__Task details__. Below are records; work out how many of their lines contain "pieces" and give only that number.

__Collection entries__.
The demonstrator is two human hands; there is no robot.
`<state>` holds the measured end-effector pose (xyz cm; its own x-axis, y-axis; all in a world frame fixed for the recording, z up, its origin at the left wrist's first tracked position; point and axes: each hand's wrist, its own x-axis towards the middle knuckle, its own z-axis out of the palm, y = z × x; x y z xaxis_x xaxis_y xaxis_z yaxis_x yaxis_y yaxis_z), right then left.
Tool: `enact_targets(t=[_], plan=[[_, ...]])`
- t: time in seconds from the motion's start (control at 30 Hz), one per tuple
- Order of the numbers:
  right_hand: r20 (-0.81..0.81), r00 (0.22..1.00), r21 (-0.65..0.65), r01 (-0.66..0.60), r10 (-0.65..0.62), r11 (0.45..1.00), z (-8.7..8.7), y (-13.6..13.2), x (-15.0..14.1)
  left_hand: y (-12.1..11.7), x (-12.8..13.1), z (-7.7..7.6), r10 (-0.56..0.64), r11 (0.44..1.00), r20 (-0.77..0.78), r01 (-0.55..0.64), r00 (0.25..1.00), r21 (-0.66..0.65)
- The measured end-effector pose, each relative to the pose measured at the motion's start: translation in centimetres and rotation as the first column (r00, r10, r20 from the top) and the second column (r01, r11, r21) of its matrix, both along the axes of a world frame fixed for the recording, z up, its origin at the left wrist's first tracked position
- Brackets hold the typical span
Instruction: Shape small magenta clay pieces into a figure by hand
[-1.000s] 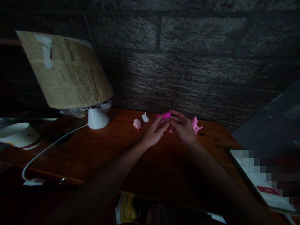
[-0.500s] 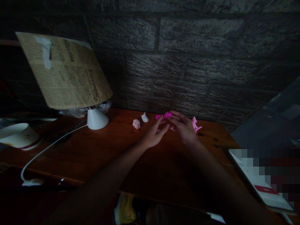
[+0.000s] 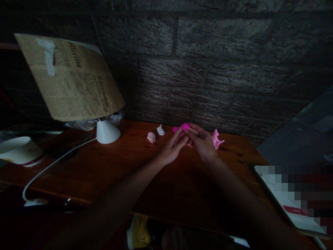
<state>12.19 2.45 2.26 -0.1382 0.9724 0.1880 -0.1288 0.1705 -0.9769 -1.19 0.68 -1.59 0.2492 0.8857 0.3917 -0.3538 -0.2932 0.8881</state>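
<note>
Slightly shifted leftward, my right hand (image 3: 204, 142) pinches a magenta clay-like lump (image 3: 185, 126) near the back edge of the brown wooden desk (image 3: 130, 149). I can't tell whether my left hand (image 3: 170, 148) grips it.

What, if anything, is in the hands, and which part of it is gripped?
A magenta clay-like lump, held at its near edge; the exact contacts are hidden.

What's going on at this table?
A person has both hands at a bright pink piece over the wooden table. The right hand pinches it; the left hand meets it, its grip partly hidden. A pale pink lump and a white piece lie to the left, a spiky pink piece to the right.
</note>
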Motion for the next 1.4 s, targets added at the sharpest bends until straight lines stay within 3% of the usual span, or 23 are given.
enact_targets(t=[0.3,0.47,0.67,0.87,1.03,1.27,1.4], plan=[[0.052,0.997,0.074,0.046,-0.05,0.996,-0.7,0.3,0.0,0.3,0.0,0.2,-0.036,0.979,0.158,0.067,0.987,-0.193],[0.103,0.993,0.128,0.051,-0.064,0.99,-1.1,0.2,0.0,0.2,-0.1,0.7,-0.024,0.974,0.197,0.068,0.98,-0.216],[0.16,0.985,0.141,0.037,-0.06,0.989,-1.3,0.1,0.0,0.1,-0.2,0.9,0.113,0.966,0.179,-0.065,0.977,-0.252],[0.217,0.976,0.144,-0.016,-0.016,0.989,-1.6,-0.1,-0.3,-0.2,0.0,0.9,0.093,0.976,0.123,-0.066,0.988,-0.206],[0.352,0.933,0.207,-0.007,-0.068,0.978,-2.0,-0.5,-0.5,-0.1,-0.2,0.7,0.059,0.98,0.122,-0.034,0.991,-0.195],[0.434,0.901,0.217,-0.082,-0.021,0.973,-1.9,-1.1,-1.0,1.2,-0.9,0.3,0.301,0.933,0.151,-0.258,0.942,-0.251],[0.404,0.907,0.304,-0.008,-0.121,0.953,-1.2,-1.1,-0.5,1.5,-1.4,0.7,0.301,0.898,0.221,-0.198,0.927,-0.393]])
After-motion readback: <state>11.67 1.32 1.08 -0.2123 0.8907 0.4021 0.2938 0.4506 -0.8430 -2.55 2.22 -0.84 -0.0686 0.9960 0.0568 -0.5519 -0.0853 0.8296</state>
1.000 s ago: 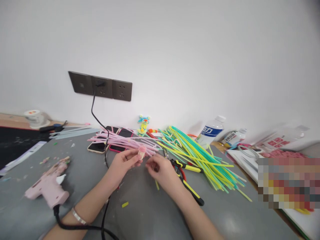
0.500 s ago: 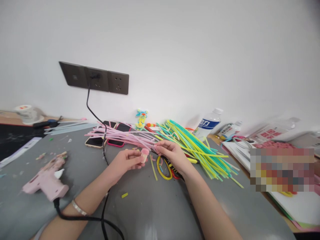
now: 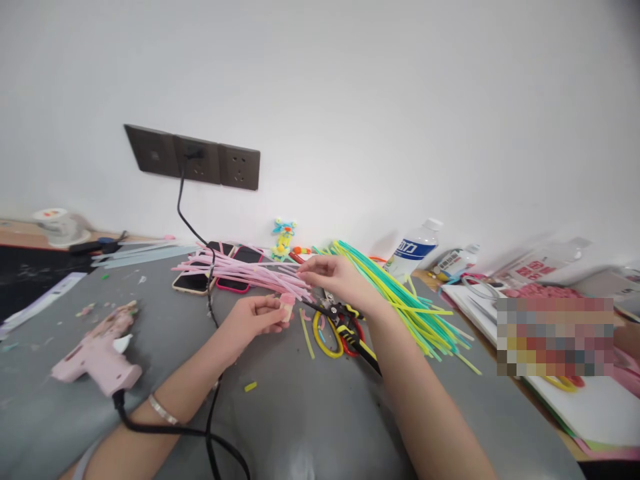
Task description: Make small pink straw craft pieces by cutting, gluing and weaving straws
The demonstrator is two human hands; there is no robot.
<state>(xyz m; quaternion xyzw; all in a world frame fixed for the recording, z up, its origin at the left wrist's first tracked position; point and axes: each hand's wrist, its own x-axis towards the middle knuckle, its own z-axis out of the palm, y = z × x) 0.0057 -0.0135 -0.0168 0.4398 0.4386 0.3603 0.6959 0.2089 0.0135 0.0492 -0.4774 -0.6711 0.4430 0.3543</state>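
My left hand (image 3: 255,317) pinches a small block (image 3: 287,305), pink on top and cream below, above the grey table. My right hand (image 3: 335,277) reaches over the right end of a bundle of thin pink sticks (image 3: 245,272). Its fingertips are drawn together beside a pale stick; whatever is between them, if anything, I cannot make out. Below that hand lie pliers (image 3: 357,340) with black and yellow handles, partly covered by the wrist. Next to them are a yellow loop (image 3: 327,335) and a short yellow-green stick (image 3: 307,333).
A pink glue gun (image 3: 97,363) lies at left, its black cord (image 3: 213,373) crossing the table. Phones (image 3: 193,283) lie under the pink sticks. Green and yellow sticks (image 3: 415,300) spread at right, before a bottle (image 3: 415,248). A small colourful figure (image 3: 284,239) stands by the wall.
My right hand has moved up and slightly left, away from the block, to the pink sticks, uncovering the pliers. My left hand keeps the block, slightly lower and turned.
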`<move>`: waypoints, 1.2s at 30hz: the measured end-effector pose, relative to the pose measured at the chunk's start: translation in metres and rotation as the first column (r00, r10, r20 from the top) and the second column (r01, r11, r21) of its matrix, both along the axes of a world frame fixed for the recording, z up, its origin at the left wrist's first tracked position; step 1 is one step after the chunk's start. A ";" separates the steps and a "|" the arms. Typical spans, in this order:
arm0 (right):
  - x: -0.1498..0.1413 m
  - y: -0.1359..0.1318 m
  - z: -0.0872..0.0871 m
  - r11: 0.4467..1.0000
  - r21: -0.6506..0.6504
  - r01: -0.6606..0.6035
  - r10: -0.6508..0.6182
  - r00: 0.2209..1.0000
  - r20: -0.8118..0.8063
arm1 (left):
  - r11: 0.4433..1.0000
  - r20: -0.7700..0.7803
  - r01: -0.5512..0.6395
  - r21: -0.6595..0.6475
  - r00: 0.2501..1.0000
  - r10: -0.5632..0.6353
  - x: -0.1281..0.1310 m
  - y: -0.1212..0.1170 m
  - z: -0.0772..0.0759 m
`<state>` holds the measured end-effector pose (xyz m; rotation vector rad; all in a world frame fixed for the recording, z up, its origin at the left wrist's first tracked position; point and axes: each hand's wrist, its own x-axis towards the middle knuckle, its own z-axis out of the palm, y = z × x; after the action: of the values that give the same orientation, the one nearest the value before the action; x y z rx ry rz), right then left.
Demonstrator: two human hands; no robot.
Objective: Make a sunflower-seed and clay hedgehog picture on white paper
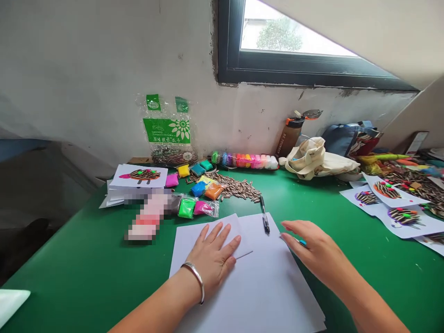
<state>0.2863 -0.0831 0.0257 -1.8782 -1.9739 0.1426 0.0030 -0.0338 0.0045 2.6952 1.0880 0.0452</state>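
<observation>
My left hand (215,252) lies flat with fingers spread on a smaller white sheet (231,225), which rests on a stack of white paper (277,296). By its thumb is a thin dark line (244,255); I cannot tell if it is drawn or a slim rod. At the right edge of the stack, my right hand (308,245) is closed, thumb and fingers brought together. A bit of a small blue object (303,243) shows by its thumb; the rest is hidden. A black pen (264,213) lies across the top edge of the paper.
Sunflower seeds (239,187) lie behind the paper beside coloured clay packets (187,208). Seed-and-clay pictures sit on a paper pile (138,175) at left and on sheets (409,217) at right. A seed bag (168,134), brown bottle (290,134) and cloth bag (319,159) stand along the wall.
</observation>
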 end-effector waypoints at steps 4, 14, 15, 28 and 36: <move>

__Answer to the problem__. 2